![]() | Library Documentation | Structures | Signatures | Identifiers | Packages | About |
PRIM_IO (basis)Primitive IO operations.
The PRIM_IO signature is an abstraction of the fundamental system call operations commonly available on open file descriptors OS.IO.iodesc. Imperative and Stream I/O facilities do not access the operating system directly, but access the appropriate Primitive I/O reader and writer that accomplishes the required system call. Several operations in the PRIM_IO interface will raise exceptions that have been left intentionally unspecified. The actual exception raised will usually be operating system-dependent, but may vary. For example, a reader connected to a prime number generator might raise Overflow. More typically, the close operation on a reader or writer may cause an exception to be raised if there is a failure in the underlying file system, such as the disk being full or the file server being unavailable. In addition, one would expect readVec and readVecNB to raise Size if the resulting vector would exceed the maximum allowed vector size or if the input parameter is negative. Similarly, one would expect readArr, readArrNB, writeArr, writeArrNB, writeVec, and writeVecNB to raise Subscript if array bounds are violated. Readers and writers should not, in general, raise the IO.Io exception. It is assumed that the higher levels will catch the exceptions raised at the Primitive I/O level, and appropriately construct and raise the IO.Io exception. A reader is required to raise IO.Io if any of its functions, except close or getPos, is invoked after a call to close. A writer is required to raise IO.Io if any of its functions, except close, is invoked after a call to close. In both cases, the cause field of the exception should be IO.ClosedStream.structure TextPrimIO : PRIM_IO (basis) structure BinPrimIO : PRIM_IO (basis)
signature PRIM_IO =
sig
type elem
type vector
type vector_slice
type array
type array_slice
eqtype pos
val compare : pos * pos -> order
datatype reader
= RD of {
name : string,
chunkSize : int,
readVec : (int -> vector) option,
readArr : (array_slice -> int) option,
readVecNB : (int -> vector option) option,
readArrNB : (array_slice -> int option) option,
block : (unit -> unit) option,
canInput : (unit -> bool) option,
avail : unit -> int option,
getPos : (unit -> pos) option,
setPos : (pos -> unit) option,
endPos : (unit -> pos) option,
verifyPos : (unit -> pos) option,
close : unit -> unit,
ioDesc : OS.IO.iodesc option
}
datatype writer
= WR of {
name : string,
chunkSize : int,
writeVec : (vector_slice -> int) option,
writeArr : (array_slice -> int) option,
writeVecNB : (vector_slice -> int option) option,
writeArrNB : (array_slice -> int option) option,
block : (unit -> unit) option,
canOutput : (unit -> bool) option,
getPos : (unit -> pos) option,
setPos : (pos -> unit) option,
endPos : (unit -> pos) option,
verifyPos : (unit -> pos) option,
close : unit -> unit,
ioDesc : OS.IO.iodesc option
}
val openVector : vector -> reader
val nullRd : unit -> reader
val nullWr : unit -> writer
val augmentReader : reader -> reader
val augmentWriter : writer -> writer
end
name
is the name associated with this reader, used in error
messages shown to the user.
chunkSize
is the recommended (efficient) size of read operations on this
reader.

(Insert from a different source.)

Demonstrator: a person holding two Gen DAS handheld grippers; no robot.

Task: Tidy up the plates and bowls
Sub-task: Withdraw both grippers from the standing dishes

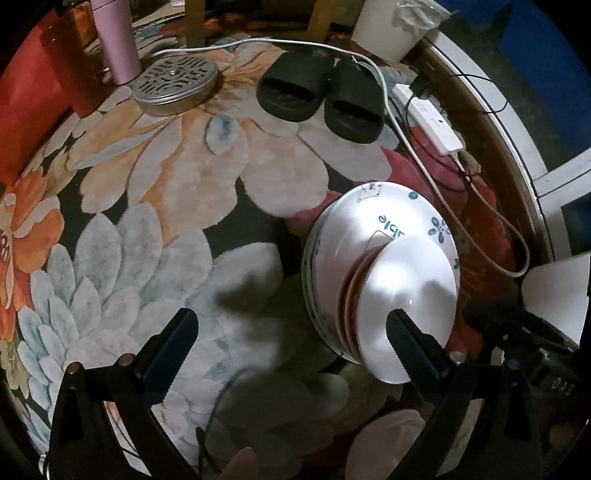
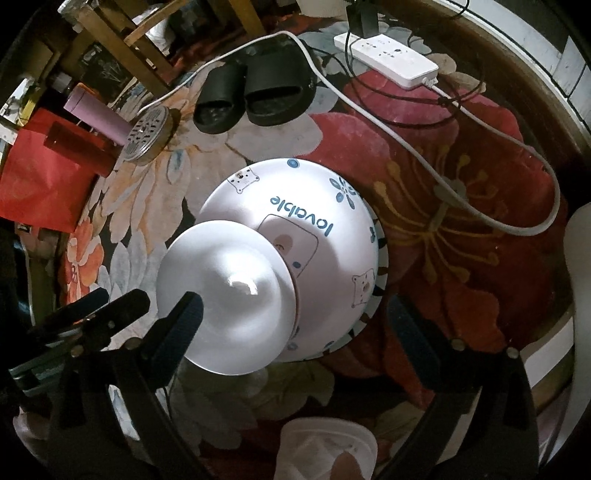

This is typically set to the block size of the
operating system's buffers. chunkSize = 1 strongly recommends
unbuffered reads, but since buffering is handled at a higher
level, it cannot guarantee it. chunkSize <= 0 is illegal.
readVec(n)
when present, reads upto n elements returning a vector of the
elements read. This function returns the empty vector if
end-of-stream is detected (or if n is 0). It blocks, if
necessary, until end-of-stream is detected or at least one
element is available.
It is recommended that implementations of this function raise
the Size exception if n < 0.
readArr(slice)
when present, reads upto k elements into the array slice
slice, where k is the size of the slice. This function returns
the number of elements actually read, which will be less than
or equal to k. If no elements remain before the end-of-stream,
it returns 0 (this function also returns 0 when slice is
empty). It blocks, if necessary, until at least one element is
available.
readVecNB(n)
when present, reads i elements without blocking for 1 <= i <=
n, creating a vector v, returning SOME(v); or if end-of-stream
is detected without blocking, returns SOME(fromList[]); or if
a read would block, returns NONE.
readArrNB(slice)
when present, reads, without blocking, upto k elements into
the array slice slice, where k is the size of the slice. If
this function would block (i.e. no elements are available and
the end-of-stream has no been detected), then it returns NONE,
otherwise it returns SOME(n), where n is the number of
elements actually read (0 on end-of-stream)
block()
when present, blocks until at least one element is available
for reading without blocking, or until an end-of-stream
condition is detected.
canInput()
when present, returns true if and only if the next read can
proceed without blocking.
avail()
returns the number of bytes available on the ``device,'' or
NONE if it cannot be determined. For files or strings, this is
the file or string size minus the current position; for most
other input sources, this is probably NONE. This can be used
as a hint by inputAll. Note that this is a byte count, not an
element count.
getPos()
when present, returns the current position in the file. The
getPos function must be non-decreasing (in the absence of
setPos operations or other interference on the underlying
object).
setPos(i)
when present, moves to position i in file.
endPos()
when present, returns the position corresponding to the end of
the file without actually changing the current position.
verifyPos()
when present, returns the true current position in the
file. It is similar to getPos, except that the latter may
maintain its own notion of file position for efficiency,
whereas verifyPos will typically perform a system call to
obtain the underlying operating system's value of the file
position.
close
marks the reader closed and, if necessary, performs any
cleanup and releases any operating system resources. Further
operations on the reader (besides close and getPos) raise
IO.ClosedStream.
ioDesc
when present, is the abstract operating system descriptor
associated with this stream.
One of readVec, readVecNB, readArr, or readArrNB must be
provided. Providing more of the optional functions increases
functionality and/or efficiency of clients.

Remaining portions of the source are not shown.